EXERCISE REQUIREMENTS — Among these records, which lines include "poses"? Copy them out.

DATA LISTING —
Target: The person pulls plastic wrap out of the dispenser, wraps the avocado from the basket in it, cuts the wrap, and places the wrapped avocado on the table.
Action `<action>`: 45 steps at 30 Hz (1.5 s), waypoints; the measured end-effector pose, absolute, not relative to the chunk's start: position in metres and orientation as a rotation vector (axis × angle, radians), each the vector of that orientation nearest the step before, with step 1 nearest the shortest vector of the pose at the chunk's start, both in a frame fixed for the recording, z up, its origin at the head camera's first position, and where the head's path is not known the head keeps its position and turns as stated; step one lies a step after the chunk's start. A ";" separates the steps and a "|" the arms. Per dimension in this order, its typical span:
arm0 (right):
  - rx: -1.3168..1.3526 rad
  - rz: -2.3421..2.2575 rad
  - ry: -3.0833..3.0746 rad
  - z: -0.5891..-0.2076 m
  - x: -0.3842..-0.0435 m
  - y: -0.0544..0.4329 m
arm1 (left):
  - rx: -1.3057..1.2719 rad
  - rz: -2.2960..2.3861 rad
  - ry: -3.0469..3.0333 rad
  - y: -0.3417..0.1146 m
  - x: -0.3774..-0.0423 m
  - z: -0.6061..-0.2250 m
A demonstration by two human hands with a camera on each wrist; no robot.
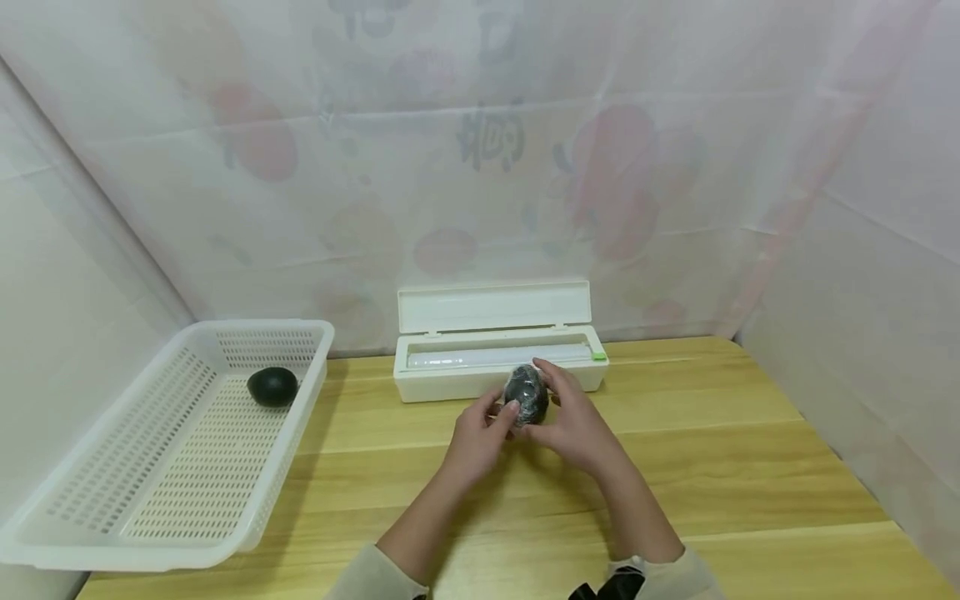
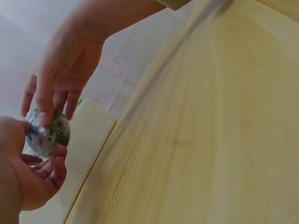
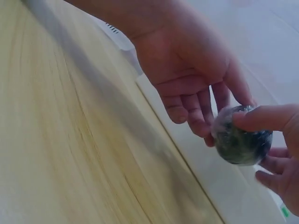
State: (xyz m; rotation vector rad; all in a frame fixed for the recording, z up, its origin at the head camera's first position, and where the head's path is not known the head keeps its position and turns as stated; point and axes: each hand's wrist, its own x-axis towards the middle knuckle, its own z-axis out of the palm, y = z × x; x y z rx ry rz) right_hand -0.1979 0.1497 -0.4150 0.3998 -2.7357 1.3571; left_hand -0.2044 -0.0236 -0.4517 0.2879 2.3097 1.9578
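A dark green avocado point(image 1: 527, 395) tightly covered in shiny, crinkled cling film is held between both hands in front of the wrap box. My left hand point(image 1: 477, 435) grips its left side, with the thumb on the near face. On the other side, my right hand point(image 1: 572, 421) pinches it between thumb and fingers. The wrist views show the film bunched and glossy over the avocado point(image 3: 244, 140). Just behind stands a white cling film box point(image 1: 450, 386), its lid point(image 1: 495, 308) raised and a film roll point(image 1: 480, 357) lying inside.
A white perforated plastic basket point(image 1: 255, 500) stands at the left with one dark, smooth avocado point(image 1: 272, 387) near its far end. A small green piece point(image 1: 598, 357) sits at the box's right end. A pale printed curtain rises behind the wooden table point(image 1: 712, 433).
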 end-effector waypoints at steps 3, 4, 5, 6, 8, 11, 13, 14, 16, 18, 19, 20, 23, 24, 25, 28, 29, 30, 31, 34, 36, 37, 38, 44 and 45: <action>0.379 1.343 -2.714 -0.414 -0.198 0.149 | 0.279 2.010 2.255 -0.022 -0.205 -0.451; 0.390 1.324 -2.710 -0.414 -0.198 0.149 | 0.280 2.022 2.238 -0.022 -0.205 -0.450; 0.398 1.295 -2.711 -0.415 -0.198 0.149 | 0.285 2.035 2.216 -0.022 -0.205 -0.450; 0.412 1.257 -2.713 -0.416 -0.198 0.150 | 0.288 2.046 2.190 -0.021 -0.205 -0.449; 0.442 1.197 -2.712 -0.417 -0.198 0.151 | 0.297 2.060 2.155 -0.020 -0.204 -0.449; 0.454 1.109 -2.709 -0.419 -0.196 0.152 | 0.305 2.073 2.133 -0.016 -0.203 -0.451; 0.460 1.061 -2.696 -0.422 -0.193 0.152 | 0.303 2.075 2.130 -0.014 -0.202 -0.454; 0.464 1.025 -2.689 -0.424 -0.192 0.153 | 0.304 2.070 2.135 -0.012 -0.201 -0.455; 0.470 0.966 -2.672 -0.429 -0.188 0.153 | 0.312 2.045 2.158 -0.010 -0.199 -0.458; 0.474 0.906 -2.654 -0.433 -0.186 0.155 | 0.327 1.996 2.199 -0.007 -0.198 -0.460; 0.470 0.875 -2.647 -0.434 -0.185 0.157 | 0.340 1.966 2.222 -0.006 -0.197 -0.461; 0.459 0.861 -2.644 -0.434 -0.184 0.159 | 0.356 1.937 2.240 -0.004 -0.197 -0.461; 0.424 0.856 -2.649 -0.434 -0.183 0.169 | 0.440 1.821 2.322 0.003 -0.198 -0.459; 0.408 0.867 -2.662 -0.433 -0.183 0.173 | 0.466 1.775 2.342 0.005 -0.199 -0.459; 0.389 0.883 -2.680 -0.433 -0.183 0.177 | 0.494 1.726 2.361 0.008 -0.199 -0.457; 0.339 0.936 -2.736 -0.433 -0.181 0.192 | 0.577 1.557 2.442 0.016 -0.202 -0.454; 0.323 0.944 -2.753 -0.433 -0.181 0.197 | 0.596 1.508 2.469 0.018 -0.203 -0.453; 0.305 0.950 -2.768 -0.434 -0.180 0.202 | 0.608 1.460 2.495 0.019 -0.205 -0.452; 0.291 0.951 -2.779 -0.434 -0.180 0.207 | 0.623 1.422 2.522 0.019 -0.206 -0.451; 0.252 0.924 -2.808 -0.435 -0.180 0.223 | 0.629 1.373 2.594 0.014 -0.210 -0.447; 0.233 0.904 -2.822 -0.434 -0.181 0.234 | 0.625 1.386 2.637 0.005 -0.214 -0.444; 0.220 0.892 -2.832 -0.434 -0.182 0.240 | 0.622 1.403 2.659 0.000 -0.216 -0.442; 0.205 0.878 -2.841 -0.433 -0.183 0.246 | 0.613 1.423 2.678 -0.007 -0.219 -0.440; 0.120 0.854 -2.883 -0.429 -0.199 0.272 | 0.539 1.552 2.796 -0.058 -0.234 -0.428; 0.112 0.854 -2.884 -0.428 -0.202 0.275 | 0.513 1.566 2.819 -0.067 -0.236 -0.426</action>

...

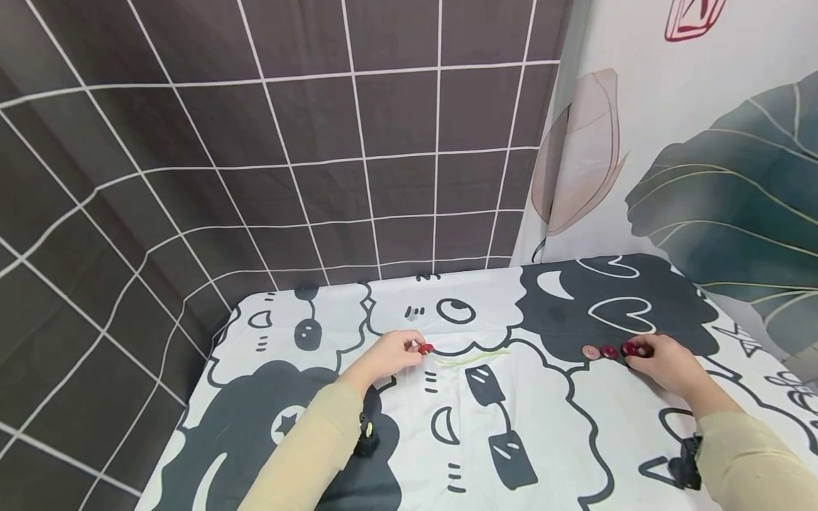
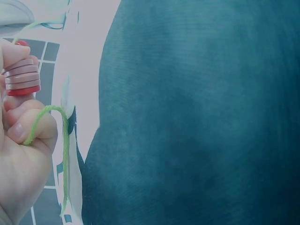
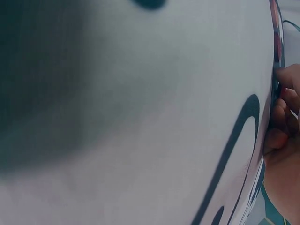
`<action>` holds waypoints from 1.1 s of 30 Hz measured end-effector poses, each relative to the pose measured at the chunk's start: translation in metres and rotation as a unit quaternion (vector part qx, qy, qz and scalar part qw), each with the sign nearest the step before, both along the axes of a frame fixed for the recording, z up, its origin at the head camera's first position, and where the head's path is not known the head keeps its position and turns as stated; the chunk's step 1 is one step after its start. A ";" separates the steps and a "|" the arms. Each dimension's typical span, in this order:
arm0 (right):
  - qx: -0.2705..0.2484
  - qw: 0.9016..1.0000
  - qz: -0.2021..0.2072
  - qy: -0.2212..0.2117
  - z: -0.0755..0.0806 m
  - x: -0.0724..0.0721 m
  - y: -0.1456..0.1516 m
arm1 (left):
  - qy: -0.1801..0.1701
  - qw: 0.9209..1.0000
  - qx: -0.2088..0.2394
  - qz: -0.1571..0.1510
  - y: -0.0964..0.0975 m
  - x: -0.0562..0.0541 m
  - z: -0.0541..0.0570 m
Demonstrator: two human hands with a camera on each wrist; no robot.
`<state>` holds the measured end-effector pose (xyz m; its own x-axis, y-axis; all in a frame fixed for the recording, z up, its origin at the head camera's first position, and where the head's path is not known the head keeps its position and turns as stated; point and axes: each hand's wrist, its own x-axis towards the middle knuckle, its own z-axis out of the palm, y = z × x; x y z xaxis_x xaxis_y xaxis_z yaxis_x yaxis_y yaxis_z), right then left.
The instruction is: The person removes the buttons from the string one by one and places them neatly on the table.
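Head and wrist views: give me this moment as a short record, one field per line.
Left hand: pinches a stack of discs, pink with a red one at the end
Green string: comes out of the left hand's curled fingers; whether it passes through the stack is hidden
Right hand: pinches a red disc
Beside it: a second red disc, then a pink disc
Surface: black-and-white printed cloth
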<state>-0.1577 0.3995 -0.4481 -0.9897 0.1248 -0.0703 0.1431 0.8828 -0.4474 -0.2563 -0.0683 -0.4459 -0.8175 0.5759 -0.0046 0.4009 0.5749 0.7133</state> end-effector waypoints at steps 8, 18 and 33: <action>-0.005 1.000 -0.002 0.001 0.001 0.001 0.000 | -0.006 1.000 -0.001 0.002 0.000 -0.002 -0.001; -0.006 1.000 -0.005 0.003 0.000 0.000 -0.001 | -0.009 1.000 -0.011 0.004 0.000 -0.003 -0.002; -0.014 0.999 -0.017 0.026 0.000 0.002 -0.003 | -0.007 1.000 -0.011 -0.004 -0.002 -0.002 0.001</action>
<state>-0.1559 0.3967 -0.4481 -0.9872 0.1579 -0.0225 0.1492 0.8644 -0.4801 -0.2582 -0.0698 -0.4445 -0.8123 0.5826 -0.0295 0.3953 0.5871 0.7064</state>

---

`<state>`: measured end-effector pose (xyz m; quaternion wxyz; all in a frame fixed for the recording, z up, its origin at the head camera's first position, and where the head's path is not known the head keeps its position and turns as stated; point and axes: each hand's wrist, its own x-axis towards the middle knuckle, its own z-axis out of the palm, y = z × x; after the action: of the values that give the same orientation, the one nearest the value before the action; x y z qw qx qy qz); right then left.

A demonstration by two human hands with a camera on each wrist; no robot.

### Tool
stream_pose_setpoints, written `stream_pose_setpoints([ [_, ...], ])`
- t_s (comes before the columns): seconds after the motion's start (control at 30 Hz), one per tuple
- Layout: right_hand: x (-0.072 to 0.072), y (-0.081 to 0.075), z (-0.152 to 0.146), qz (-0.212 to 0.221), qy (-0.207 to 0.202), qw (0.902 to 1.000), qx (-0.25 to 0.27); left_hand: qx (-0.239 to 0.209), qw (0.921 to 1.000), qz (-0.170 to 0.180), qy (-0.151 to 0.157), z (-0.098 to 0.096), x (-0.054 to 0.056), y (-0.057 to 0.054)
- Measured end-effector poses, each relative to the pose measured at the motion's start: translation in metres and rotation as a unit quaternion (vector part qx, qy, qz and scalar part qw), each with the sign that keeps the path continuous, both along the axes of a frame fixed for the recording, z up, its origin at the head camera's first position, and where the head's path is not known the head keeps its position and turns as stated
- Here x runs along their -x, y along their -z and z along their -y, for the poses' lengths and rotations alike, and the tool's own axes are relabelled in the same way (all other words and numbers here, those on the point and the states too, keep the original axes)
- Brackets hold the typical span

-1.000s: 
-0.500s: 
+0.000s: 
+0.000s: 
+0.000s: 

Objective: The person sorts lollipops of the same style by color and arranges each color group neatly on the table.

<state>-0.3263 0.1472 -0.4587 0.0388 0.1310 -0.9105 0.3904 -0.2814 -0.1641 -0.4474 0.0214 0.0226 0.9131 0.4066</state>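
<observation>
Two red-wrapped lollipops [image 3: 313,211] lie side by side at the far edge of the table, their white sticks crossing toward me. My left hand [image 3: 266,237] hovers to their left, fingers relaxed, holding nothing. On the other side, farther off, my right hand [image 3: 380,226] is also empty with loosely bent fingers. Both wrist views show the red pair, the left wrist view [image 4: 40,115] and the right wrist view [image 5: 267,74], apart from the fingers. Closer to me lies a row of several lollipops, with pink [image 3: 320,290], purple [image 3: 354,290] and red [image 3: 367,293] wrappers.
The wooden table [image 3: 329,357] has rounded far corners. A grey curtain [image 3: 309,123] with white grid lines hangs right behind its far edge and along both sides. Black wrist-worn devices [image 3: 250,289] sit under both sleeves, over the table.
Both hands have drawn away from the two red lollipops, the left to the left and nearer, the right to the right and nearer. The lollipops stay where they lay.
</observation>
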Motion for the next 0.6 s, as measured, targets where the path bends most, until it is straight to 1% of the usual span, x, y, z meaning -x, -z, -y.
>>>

SOLVED PROBLEM —
`<action>` holds waypoints from 1.1 s of 30 Hz measured end-effector poses, each relative to the pose measured at the chunk's start: translation in metres and rotation as a unit quaternion (vector part qx, qy, qz and scalar part qw), each with the sign nearest the step before, both along the axes of a frame fixed for the recording, z up, its origin at the head camera's first position, and where the head's path is not known the head keeps its position and turns as stated; the chunk's step 1 is one step after its start. A ";" separates the steps and a "|" the arms. Each dimension's typical span, in this order:
- Measured end-effector poses, each relative to the pose measured at the motion's start: translation in metres and rotation as a unit quaternion (vector part qx, qy, qz and scalar part qw), each with the sign that keeps the path continuous, both along the axes of a frame fixed for the recording, z up, its origin at the head camera's first position, and where the head's path is not known the head keeps its position and turns as stated
- Here x runs along their -x, y along their -z and z along their -y, for the poses' lengths and rotations alike, and the tool's own axes are relabelled in the same way (all other words and numbers here, those on the point and the states too, keep the original axes)

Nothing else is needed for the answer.